:: Prompt ::
Print each entry word for word.

:: Data extracted from a collection ::
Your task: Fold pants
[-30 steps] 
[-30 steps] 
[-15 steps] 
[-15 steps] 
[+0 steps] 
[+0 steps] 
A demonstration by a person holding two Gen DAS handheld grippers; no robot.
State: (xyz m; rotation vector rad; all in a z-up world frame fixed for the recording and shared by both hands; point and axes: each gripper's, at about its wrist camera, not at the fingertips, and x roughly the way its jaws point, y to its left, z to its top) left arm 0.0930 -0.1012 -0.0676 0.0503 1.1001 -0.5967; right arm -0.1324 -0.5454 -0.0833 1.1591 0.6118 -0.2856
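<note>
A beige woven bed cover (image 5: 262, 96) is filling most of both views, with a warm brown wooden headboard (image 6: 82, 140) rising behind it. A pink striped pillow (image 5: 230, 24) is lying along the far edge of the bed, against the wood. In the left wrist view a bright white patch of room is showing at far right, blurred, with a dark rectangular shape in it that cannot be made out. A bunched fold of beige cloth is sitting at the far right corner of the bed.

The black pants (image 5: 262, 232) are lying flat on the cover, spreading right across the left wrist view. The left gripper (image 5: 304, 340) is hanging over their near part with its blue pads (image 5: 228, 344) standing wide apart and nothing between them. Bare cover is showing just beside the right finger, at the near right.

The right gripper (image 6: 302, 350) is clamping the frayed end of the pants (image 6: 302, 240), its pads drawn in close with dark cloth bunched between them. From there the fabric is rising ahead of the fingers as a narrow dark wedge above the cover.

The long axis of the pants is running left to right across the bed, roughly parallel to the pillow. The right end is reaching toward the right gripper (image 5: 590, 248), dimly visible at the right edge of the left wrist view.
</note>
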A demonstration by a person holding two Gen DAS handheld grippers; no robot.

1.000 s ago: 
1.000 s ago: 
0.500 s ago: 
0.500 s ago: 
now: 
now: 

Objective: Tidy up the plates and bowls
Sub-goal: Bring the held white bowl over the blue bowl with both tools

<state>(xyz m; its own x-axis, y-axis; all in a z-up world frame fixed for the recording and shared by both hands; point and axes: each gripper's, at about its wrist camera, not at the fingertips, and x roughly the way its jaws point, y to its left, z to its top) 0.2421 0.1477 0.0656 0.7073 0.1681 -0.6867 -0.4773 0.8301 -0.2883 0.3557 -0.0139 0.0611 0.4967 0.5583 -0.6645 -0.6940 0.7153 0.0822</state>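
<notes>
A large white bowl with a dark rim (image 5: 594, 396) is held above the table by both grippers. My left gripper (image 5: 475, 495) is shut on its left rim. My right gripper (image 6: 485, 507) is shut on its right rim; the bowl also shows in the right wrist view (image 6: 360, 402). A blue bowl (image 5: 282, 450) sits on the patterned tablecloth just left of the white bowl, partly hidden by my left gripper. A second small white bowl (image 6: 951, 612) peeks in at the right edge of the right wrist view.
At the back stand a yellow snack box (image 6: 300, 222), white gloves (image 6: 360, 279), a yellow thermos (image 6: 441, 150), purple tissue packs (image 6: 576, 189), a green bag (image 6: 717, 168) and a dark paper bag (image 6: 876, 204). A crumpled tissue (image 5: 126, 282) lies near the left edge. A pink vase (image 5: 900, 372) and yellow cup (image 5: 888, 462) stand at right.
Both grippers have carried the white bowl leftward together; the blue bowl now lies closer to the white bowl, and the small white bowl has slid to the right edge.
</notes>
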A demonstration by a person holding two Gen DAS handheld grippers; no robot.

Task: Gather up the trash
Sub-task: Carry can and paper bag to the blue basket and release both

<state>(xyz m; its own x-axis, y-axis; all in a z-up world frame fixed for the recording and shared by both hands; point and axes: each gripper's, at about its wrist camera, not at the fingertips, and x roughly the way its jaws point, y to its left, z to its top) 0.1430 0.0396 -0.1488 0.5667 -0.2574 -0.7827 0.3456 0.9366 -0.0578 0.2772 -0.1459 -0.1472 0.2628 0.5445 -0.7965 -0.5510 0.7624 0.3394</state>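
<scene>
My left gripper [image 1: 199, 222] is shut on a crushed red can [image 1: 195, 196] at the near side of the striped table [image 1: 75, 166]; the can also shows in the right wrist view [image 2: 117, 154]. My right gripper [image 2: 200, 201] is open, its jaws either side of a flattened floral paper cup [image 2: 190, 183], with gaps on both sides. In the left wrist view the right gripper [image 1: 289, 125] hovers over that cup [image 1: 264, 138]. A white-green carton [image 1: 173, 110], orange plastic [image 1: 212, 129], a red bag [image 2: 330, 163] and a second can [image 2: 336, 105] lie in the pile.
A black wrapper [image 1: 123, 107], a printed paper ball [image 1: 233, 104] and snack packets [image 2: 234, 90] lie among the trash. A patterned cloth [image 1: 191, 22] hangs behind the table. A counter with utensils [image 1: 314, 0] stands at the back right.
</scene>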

:: Solution to this problem ::
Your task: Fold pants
[-30 steps] 
[-30 steps] 
[-15 steps] 
[-15 steps] 
[+0 steps] 
[+0 steps] 
A demonstration by a person holding two Gen DAS handheld grippers; no robot.
State: (xyz m; rotation vector rad; all in a z-up world frame fixed for the recording and shared by both hands; point and axes: each gripper's, at about its wrist camera, not at the fingertips, and x roughly the way its jaws point, y to its left, z to its top) left arm 0.0930 -0.1012 -0.0676 0.0503 1.1001 -0.5967; right arm -0.1324 -0.5454 -0.0833 1.1591 0.6118 -0.2856
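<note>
A beige woven bed cover (image 5: 262, 96) is filling most of both views, with a warm brown wooden headboard (image 6: 82, 140) rising behind it. A pink striped pillow (image 5: 230, 24) is lying along the far edge of the bed, against the wood. In the left wrist view a bright white patch of room is showing at far right, blurred, with a dark rectangular shape in it that cannot be made out. A bunched fold of beige cloth is sitting at the far right corner of the bed.

The black pants (image 5: 262, 232) are lying flat on the cover, spreading right across the left wrist view. The left gripper (image 5: 304, 340) is hanging over their near part with its blue pads (image 5: 228, 344) standing wide apart and nothing between them. Bare cover is showing just beside the right finger, at the near right.

The right gripper (image 6: 302, 350) is clamping the frayed end of the pants (image 6: 302, 240), its pads drawn in close with dark cloth bunched between them. From there the fabric is rising ahead of the fingers as a narrow dark wedge above the cover.

The long axis of the pants is running left to right across the bed, roughly parallel to the pillow. The right end is reaching toward the right gripper (image 5: 590, 248), dimly visible at the right edge of the left wrist view.
</note>
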A demonstration by a person holding two Gen DAS handheld grippers; no robot.

1.000 s ago: 
1.000 s ago: 
0.500 s ago: 
0.500 s ago: 
now: 
now: 

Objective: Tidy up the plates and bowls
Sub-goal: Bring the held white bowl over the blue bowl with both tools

<state>(xyz m; its own x-axis, y-axis; all in a z-up world frame fixed for the recording and shared by both hands; point and axes: each gripper's, at about its wrist camera, not at the fingertips, and x roughly the way its jaws point, y to its left, z to its top) 0.2421 0.1477 0.0656 0.7073 0.1681 -0.6867 -0.4773 0.8301 -0.2883 0.3557 -0.0139 0.0611 0.4967 0.5583 -0.6645 -0.6940 0.7153 0.0822</state>
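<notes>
A large white bowl with a dark rim (image 5: 594, 396) is held above the table by both grippers. My left gripper (image 5: 475, 495) is shut on its left rim. My right gripper (image 6: 485, 507) is shut on its right rim; the bowl also shows in the right wrist view (image 6: 360, 402). A blue bowl (image 5: 282, 450) sits on the patterned tablecloth just left of the white bowl, partly hidden by my left gripper. A second small white bowl (image 6: 951, 612) peeks in at the right edge of the right wrist view.
At the back stand a yellow snack box (image 6: 300, 222), white gloves (image 6: 360, 279), a yellow thermos (image 6: 441, 150), purple tissue packs (image 6: 576, 189), a green bag (image 6: 717, 168) and a dark paper bag (image 6: 876, 204). A crumpled tissue (image 5: 126, 282) lies near the left edge. A pink vase (image 5: 900, 372) and yellow cup (image 5: 888, 462) stand at right.
Both grippers have carried the white bowl leftward together; the blue bowl now lies closer to the white bowl, and the small white bowl has slid to the right edge.
</notes>
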A demonstration by a person holding two Gen DAS handheld grippers; no robot.

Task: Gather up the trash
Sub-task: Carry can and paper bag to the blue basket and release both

<state>(xyz m; its own x-axis, y-axis; all in a z-up world frame fixed for the recording and shared by both hands; point and axes: each gripper's, at about its wrist camera, not at the fingertips, and x roughly the way its jaws point, y to its left, z to its top) 0.1430 0.0396 -0.1488 0.5667 -0.2574 -0.7827 0.3456 0.9366 -0.0578 0.2772 -0.1459 -0.1472 0.2628 0.5445 -0.7965 -0.5510 0.7624 0.3394</state>
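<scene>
My left gripper [image 1: 199, 222] is shut on a crushed red can [image 1: 195, 196] at the near side of the striped table [image 1: 75, 166]; the can also shows in the right wrist view [image 2: 117, 154]. My right gripper [image 2: 200, 201] is open, its jaws either side of a flattened floral paper cup [image 2: 190, 183], with gaps on both sides. In the left wrist view the right gripper [image 1: 289, 125] hovers over that cup [image 1: 264, 138]. A white-green carton [image 1: 173, 110], orange plastic [image 1: 212, 129], a red bag [image 2: 330, 163] and a second can [image 2: 336, 105] lie in the pile.
A black wrapper [image 1: 123, 107], a printed paper ball [image 1: 233, 104] and snack packets [image 2: 234, 90] lie among the trash. A patterned cloth [image 1: 191, 22] hangs behind the table. A counter with utensils [image 1: 314, 0] stands at the back right.
</scene>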

This exercise has been worked through to completion.